## THE PROBLEM:
Each line of the data below that includes the string "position" must be copied.

## DATA SHOWN:
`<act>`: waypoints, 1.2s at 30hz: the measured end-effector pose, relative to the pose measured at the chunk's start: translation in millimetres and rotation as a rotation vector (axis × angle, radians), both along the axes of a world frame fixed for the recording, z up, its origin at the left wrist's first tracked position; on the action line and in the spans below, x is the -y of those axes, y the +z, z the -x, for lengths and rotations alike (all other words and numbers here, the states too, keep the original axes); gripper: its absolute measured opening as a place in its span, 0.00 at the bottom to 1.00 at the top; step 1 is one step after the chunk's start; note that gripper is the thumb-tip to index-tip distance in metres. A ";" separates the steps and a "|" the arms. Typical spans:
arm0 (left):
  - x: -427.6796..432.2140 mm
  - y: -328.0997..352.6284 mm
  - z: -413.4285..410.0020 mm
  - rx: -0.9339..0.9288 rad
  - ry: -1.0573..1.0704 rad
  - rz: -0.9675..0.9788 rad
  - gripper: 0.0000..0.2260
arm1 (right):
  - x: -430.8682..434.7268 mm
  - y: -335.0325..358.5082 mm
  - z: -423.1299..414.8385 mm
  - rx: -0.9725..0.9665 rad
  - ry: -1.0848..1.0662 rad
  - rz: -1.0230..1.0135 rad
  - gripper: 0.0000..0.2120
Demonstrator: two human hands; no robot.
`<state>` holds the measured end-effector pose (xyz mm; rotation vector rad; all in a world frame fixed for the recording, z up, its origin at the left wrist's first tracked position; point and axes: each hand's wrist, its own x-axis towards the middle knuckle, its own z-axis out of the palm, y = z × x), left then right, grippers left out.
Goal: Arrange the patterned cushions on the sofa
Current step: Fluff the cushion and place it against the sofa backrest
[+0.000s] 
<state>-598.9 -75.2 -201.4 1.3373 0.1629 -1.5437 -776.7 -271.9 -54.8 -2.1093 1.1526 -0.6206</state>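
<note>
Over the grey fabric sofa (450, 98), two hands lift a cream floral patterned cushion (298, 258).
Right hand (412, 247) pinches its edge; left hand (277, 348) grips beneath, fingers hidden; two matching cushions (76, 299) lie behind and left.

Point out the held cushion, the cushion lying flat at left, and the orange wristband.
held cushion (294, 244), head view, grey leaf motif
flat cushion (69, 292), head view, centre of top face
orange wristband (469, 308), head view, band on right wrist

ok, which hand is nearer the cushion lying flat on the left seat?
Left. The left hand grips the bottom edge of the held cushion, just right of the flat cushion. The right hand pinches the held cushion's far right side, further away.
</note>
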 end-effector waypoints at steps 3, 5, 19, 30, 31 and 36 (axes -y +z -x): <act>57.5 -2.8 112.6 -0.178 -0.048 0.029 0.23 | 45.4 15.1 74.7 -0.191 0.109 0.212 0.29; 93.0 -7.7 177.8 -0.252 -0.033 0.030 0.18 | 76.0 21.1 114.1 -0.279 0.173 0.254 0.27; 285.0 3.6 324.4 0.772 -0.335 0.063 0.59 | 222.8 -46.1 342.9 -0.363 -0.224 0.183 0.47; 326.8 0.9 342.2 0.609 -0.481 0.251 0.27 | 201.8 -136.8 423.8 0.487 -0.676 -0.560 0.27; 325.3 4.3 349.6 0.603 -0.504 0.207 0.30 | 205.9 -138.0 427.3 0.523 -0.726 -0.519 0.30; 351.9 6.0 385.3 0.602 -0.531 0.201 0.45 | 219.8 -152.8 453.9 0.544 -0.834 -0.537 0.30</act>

## SOLUTION FOR THIS TASK:
`<act>`: waypoints, 1.2s at 30hz: the measured end-effector pose, relative to the pose measured at the chunk's start: translation in millimetres and rotation as a rotation vector (axis × angle, radians), both along the axes of a world frame fixed for the recording, z up, its origin at the left wrist's first tracked position; on the action line and in the spans below, x is the -y of those axes, y the +z, z the -x, for lengths and rotations alike (all other words and numbers here, the states too, keep the original axes); gripper: its absolute measured opening as a place in its span, 0.00 at the bottom to 1.00 at the top; step 1 is one step after the chunk's start; note that gripper is the thumb-tip to index-tip distance in metres. A ";" separates the steps and a "|" the arms. Typical spans:
`<state>` holds the measured end-effector pose (xyz mm; rotation vector rad; all in a world frame fixed for the recording, z up, its origin at the left wrist's first tracked position; point and axes: each hand's wrist, its own x-axis towards the middle knuckle, its own z-axis out of the palm, y = z × x), left then right, grippers left out.

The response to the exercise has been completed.